Credits get applied to the amount of taxes that you owe. Deductions reduce the adjusted gross income of a taxpayer, reducing the tax liability. These deductions are especially valuable to taxpayers in high tax brackets.
The answer to this question differs based on the scenario. Standard deductions are deduction amounts set by the government. The limits for this year can be found here. This is another reason why tidy bookkeeping will benefit you.

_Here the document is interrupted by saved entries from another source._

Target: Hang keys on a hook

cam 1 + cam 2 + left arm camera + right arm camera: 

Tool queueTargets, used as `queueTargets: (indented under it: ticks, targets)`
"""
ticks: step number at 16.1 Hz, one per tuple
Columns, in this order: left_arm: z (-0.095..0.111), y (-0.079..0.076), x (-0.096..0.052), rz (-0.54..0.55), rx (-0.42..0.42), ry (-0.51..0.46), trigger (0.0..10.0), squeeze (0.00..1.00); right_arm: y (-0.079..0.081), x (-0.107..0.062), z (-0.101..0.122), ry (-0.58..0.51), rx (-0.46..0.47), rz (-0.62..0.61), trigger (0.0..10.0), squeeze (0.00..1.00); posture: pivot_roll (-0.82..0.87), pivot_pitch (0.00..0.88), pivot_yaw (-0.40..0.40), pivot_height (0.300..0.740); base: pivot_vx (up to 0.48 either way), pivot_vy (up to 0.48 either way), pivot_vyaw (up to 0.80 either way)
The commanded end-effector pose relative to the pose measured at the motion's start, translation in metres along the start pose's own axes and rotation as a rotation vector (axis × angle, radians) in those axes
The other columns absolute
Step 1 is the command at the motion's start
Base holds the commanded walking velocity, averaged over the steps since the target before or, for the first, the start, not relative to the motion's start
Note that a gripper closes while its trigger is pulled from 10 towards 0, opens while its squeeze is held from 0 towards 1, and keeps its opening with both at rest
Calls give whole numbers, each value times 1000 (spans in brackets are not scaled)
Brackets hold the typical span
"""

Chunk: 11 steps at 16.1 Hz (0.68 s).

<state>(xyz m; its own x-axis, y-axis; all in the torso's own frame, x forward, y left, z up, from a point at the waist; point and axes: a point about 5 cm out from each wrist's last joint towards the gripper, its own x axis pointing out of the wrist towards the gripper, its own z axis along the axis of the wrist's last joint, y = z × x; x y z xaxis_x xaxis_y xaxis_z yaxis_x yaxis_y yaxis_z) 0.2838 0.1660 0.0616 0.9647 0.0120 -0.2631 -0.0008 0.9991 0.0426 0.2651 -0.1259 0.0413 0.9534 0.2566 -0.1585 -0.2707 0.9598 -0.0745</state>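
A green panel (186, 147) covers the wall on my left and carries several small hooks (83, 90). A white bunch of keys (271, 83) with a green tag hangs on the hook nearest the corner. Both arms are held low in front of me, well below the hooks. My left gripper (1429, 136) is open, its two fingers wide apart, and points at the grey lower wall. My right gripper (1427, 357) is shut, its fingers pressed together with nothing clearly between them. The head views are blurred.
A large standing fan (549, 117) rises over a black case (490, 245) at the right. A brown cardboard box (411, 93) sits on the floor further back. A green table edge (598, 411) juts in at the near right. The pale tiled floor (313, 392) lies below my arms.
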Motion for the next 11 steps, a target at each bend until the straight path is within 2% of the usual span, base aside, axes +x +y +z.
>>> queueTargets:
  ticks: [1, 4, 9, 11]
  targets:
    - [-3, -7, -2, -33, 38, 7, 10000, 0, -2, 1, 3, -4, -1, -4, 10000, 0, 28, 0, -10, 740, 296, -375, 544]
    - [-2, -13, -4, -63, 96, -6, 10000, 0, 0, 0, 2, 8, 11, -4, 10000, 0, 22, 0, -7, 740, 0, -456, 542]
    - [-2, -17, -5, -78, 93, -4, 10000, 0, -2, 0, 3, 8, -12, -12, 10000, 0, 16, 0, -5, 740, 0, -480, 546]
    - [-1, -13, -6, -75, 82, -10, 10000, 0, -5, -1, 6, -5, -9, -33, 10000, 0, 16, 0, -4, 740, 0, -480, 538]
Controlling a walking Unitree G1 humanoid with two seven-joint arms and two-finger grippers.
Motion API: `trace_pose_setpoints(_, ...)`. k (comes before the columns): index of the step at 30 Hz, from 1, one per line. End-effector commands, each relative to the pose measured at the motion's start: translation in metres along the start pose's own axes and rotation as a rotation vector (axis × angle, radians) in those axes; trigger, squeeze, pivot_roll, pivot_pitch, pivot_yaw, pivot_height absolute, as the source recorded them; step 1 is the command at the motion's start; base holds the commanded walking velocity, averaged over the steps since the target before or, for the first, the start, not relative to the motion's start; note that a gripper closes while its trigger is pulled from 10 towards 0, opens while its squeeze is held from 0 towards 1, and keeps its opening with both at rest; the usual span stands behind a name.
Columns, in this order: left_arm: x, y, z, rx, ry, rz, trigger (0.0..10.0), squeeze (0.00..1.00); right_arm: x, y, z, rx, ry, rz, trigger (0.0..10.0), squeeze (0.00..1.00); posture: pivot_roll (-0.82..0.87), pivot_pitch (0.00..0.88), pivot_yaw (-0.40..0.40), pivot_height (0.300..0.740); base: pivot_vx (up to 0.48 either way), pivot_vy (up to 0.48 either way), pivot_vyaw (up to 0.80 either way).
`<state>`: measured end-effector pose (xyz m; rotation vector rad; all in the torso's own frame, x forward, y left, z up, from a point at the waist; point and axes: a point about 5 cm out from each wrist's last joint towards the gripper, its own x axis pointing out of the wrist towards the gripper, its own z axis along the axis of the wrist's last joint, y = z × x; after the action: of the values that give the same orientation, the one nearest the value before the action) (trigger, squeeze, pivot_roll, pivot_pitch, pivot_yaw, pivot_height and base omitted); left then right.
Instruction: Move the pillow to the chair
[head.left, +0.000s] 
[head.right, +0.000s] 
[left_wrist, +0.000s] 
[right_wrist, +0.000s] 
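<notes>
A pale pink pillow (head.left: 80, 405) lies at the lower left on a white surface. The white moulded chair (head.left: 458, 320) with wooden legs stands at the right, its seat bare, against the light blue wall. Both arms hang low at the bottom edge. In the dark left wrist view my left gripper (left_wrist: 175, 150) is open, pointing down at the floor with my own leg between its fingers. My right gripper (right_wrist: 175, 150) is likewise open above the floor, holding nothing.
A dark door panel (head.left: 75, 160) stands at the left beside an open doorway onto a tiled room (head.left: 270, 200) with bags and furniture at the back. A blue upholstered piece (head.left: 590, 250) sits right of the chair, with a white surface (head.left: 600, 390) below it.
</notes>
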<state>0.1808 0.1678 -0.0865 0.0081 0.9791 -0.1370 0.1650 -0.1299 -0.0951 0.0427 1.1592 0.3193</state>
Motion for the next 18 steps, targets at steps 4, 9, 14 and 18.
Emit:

If the deductions you qualify for are higher than the standard deduction amount, then you should itemize your deductions.
Each year, your lender will send you IRS Form 1098, detailing how much interest you paid on your mortgage that year. The mortgage interest paid up to $750,000 used to buy, build, or improve any home you own can be deducted in taxes. This does not apply to the interest paid on cash-out refinance transactions.
Property taxes can be deductible up to $10,000. According to the Tax Policy Center, homeowners saved approximately $6 billion in income tax in the fiscal year of 2019 by deducting the property taxes paid on their homes.
COVID-19 has changed the way people work around the world. If you’re a homeowner that now works from home, it’s possible to get a home office deduction. Read more about how this works directly from the IRS.
The government also incentivizes eco-friendly practices in the form of tax breaks. For example, if you install solar panels or wind turbines, you may be eligible for the residential energy credit.
If you have made a profit on selling your home, you will not have to pay taxes on up to $250,000 of profits made, doubling to $500,000 for joint filers. This might come as a shock to some, as most other profits made from a sale are subject to capital gain taxes. To qualify, the owners of the home must have used the house for at least two of the five years before the sale date.